Léo Pereira ne sait pas encore s’il sera aligné mardi (31) contre la Croatie. Marquinhos a commencé à s’entraîner samedi et devrait être disponible pour Ancelotti, bien qu’il évolue habituellement sur le flanc droit. Ainsi, il est probable que le joueur du Flamengo conserve sa place dans l’équipe.
« Nous sommes à un match amical de la Coupe, c’est la dernière convocation, et il y a plusieurs éléments à peaufiner qui seront sans nul doute travaillés par notre entraîneur. Sur le terrain, j’ai ressenti une ambiance très différente de celle des matchs du Brésil, une intensité, un niveau d’entente qui caractérisent probablement l’une des meilleures sélections du monde. Nous avons affronté un jeu rapide, dynamique et bien organisé de l’équipe adverse, » a-t-il analysé.
Points à retenir
- Les débuts parfois hésitants des sportifs sont monnaie courante, surtout sous les projecteurs.
- Marquinhos pourrait redistribuer les cartes, mais le choix est souvent délicat pour l’entraîneur.
- Il est étonnant de voir à quel point le niveau d’intensité peut varier entre les équipes nationales.
- Les préparations en vue de la Coupe peuvent être source de stress, mais aussi d’opportunités.
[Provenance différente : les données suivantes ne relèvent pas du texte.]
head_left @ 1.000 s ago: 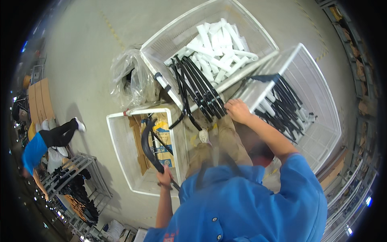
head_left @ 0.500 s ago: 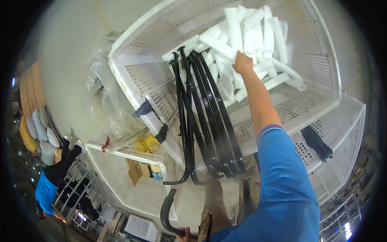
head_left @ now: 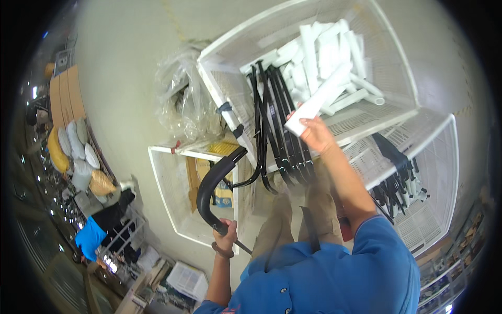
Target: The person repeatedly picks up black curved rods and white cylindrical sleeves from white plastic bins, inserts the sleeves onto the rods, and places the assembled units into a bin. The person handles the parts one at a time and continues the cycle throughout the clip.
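My right hand [head_left: 317, 134] grips the near end of a white foam tube [head_left: 322, 100], which it holds over the front wall of a white perforated crate [head_left: 398, 63]. Low on the left, my left hand [head_left: 226, 238] is closed round the lower end of a curved black tube [head_left: 206, 191] with a thick dark sleeve over its bend. Several bent black metal tubes [head_left: 286, 141] lean out over the crate's near edge, between my hands. Behind them, many loose white foam tubes [head_left: 334, 49] lie heaped in the crate.
Clear plastic bags [head_left: 183, 104] lie on the floor left of the crate. A second white crate [head_left: 166, 201] with cardboard stands at left, another [head_left: 451, 178] with black tubes at right. A person in a blue shirt [head_left: 90, 238] is far left, near stacked sacks [head_left: 81, 175].
My right hand has drawn a white foam tube from the heap toward me. My left hand has risen with the curved black tube, which now shows more fully.
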A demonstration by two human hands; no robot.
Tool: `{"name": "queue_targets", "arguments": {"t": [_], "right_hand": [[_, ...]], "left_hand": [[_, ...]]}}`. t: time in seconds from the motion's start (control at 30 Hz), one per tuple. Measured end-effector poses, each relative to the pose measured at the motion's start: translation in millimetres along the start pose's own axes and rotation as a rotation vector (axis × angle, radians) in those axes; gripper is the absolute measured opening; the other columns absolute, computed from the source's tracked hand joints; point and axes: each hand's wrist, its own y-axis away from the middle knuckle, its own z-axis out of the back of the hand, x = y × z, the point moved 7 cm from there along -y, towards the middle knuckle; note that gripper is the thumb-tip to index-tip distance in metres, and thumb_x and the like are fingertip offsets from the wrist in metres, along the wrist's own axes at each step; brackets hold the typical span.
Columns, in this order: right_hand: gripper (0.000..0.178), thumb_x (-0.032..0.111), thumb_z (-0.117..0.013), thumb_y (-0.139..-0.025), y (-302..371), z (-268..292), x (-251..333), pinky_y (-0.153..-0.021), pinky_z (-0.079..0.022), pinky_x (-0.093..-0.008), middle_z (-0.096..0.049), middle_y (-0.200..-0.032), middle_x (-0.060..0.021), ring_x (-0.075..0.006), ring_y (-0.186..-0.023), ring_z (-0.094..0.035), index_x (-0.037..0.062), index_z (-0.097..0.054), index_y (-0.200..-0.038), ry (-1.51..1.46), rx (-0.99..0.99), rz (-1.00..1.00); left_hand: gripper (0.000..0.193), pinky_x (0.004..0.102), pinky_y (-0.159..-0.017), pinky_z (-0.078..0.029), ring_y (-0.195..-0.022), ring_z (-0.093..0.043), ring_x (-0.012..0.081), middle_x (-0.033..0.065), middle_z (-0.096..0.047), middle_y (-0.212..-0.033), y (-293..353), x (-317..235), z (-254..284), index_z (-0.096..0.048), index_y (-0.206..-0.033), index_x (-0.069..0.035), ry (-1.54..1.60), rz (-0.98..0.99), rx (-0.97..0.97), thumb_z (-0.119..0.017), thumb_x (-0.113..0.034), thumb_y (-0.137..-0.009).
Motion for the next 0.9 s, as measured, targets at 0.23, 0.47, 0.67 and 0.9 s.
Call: {"name": "queue_targets", "arguments": {"t": [0.23, 0.47, 0.67, 0.9], "right_hand": [[0.051, 0.011, -0.060, -0.084, 100, -85, -9, -0.101, -0.047, -0.0481, -0.058, -0.124, -0.0256, -0.0354, -0.117, -0.057, -0.0112, -0.046, -0.127, -0.538, -0.044, 0.214], [0.045, 0.018, -0.059, -0.085, 180, -155, -58, -0.095, -0.050, -0.0471, -0.063, -0.117, -0.0227, -0.0337, -0.109, -0.061, -0.0080, -0.050, -0.120, -0.282, 0.062, 0.244], [0.045, 0.022, -0.056, -0.085, 249, -203, -159, -0.089, -0.051, -0.0431, -0.065, -0.113, -0.0193, -0.0303, -0.102, -0.064, -0.0069, -0.054, -0.119, -0.130, 0.040, 0.114], [0.037, 0.033, -0.062, -0.093, 296, -266, -218, -0.084, -0.052, -0.0350, -0.067, -0.095, -0.0136, -0.0246, -0.091, -0.067, 0.0008, -0.056, -0.108, 0.331, 0.058, 0.166]], "left_hand": [[0.015, 0.0241, -0.039, -0.036, -0.041, -0.042, 0.0075, -0.0016, -0.047, -0.056, 22, -41, -11, -0.051, -0.084, -0.007, -0.021, -0.240, 0.241, -0.065, -0.006, -0.091], [0.016, 0.0206, -0.041, -0.035, -0.045, -0.046, 0.0028, -0.0044, -0.053, -0.060, 52, 12, 42, -0.059, -0.083, -0.007, 0.024, -0.305, 0.321, -0.074, -0.011, -0.085], [0.026, 0.0292, -0.063, -0.049, -0.065, -0.059, 0.0111, 0.0031, -0.064, -0.071, 57, 61, 79, -0.065, -0.083, 0.001, -0.106, -0.422, 0.228, -0.078, -0.021, -0.083], [0.028, 0.0319, -0.062, -0.049, -0.064, -0.061, 0.0132, 0.0066, -0.065, -0.069, 98, 48, 93, -0.065, -0.085, 0.001, -0.061, -0.610, 0.145, -0.078, -0.023, -0.081]]}}
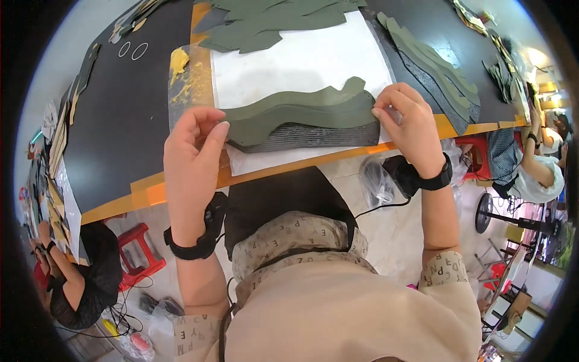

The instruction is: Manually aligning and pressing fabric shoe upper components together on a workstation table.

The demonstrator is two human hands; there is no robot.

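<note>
We pinch a wavy olive-green flat strip [283, 108], left hand [194, 148] at its left end, right hand [410, 120] at its right, ribbed black piece [319, 137] along its lower edge, over a white rectangular sheet [301, 60].

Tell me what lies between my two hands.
In the head view, wavy dark green material with a dark ribbed part along its lower side spans from left hand to right hand.

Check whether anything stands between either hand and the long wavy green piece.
Nothing visible does. The left hand has its fingertips at the left end of the green piece, and the right hand has its own at the right end. The dark ribbed piece shows along the lower edge, blocking neither.
</note>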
Il est fascinant de constater que chaque début de saison ne raconte pas seulement une histoire de performances, mais aussi d’apprentissages et de qualifications. À travers l’expérience de Léo Pereira, je ne peux m’empêcher de réfléchir à l’importance de la résilience dans le sport. Ne devraient-ils pas être mieux préparés pour ces enjeux, surtout avec tant de pression sur leurs épaules? En tant que journaliste engagé, je m’interroge sur les dynamiques de l’équipe et sur comment elles façonnent le parcours de chaque joueur.